### TASK TO CARRY OUT
Go through the listing below and say how many lines include "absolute". Give the number by itself.

### DATASET RECORDS
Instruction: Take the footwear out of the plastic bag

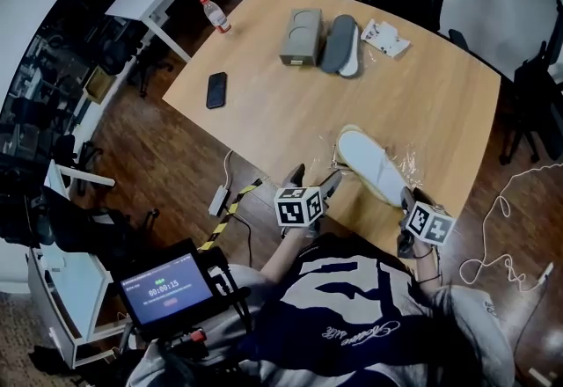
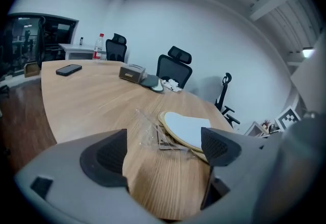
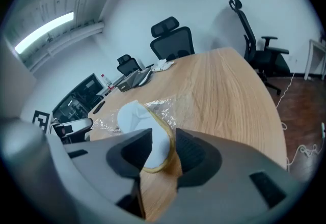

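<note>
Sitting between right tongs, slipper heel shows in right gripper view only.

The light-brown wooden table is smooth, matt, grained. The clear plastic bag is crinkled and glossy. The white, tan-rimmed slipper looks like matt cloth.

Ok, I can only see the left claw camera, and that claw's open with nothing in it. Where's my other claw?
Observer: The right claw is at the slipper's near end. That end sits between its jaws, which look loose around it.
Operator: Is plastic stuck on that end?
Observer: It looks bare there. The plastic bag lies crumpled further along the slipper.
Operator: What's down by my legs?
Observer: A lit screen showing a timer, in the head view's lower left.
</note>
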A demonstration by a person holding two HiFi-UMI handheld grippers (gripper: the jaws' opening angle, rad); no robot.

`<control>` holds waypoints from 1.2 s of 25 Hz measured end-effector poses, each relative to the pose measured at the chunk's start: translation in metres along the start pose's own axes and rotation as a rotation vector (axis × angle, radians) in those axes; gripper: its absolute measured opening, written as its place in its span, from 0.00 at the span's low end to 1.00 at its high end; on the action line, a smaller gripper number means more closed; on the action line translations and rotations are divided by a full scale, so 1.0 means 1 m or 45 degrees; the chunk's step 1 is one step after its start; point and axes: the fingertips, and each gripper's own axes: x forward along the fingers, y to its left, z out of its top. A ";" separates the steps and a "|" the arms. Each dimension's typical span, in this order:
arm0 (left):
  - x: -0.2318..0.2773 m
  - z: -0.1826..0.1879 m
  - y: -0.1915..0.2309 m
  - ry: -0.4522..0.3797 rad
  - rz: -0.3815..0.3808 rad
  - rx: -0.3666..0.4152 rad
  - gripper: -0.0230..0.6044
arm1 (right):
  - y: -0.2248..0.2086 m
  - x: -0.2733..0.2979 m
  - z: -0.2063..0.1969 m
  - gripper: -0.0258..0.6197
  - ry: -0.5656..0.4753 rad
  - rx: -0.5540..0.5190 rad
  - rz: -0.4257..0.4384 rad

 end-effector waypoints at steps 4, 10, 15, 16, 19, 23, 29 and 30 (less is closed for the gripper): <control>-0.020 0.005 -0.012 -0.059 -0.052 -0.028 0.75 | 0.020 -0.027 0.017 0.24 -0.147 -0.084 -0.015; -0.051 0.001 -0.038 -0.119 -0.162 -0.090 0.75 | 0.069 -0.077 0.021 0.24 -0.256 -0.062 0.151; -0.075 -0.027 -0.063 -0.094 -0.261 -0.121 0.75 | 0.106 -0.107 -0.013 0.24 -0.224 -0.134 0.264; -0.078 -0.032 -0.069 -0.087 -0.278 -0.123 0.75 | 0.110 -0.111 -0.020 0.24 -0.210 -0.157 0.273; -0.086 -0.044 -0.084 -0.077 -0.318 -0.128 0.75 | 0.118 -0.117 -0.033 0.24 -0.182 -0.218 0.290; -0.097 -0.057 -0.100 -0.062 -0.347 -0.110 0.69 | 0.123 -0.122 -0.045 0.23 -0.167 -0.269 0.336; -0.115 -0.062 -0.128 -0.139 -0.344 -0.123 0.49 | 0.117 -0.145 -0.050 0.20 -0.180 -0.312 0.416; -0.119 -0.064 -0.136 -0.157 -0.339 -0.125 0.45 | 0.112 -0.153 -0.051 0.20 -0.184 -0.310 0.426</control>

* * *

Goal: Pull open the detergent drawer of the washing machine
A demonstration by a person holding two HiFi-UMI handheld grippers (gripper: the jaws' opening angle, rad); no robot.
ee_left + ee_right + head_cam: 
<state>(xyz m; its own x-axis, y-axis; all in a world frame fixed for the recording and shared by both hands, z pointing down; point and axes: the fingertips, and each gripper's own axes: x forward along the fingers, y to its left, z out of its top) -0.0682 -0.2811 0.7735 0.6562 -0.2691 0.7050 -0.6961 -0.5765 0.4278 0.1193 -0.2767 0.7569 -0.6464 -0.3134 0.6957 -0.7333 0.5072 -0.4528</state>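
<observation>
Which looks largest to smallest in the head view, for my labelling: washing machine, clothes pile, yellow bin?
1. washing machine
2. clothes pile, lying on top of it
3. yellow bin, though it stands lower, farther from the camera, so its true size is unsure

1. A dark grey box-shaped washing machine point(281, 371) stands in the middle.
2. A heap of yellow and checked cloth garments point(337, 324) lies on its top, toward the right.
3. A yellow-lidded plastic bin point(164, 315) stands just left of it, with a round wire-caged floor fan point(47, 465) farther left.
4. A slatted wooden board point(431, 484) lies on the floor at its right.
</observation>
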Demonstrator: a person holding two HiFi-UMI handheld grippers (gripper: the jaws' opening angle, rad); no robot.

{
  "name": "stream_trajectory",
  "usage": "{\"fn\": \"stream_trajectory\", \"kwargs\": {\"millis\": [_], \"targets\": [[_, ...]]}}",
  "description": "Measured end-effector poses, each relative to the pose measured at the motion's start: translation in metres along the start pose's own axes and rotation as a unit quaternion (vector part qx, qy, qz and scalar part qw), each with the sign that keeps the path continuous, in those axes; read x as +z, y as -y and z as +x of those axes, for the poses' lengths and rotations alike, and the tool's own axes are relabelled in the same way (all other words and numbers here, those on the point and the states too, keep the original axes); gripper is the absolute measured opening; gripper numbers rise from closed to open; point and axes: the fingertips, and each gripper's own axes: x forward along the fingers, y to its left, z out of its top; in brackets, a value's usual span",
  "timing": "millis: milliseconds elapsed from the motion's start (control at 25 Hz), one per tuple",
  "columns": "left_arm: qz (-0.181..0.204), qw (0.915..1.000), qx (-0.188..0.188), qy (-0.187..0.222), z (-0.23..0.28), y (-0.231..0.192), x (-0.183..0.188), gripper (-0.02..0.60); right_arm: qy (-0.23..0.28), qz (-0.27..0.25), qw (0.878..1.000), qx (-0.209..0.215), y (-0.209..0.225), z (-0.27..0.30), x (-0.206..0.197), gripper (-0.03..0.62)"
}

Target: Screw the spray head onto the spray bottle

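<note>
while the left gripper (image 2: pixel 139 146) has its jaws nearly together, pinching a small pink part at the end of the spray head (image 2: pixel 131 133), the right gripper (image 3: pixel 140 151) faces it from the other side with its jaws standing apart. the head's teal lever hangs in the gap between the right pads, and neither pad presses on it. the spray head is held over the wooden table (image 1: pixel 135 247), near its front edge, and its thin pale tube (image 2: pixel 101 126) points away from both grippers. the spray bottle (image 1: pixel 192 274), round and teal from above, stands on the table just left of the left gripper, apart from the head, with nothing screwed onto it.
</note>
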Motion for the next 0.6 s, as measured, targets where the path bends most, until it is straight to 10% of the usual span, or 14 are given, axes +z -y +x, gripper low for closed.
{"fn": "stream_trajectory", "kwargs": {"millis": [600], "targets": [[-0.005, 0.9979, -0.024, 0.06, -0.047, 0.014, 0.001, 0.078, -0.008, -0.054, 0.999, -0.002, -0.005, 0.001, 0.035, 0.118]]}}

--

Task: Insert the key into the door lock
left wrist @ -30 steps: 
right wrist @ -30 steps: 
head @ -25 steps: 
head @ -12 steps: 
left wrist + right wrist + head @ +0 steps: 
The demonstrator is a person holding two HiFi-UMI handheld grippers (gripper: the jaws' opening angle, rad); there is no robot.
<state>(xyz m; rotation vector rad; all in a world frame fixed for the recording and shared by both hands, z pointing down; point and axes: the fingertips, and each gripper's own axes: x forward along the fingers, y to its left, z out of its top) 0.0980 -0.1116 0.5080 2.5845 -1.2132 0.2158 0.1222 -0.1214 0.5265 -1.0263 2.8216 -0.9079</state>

### ANSWER TO THIS EXERCISE
2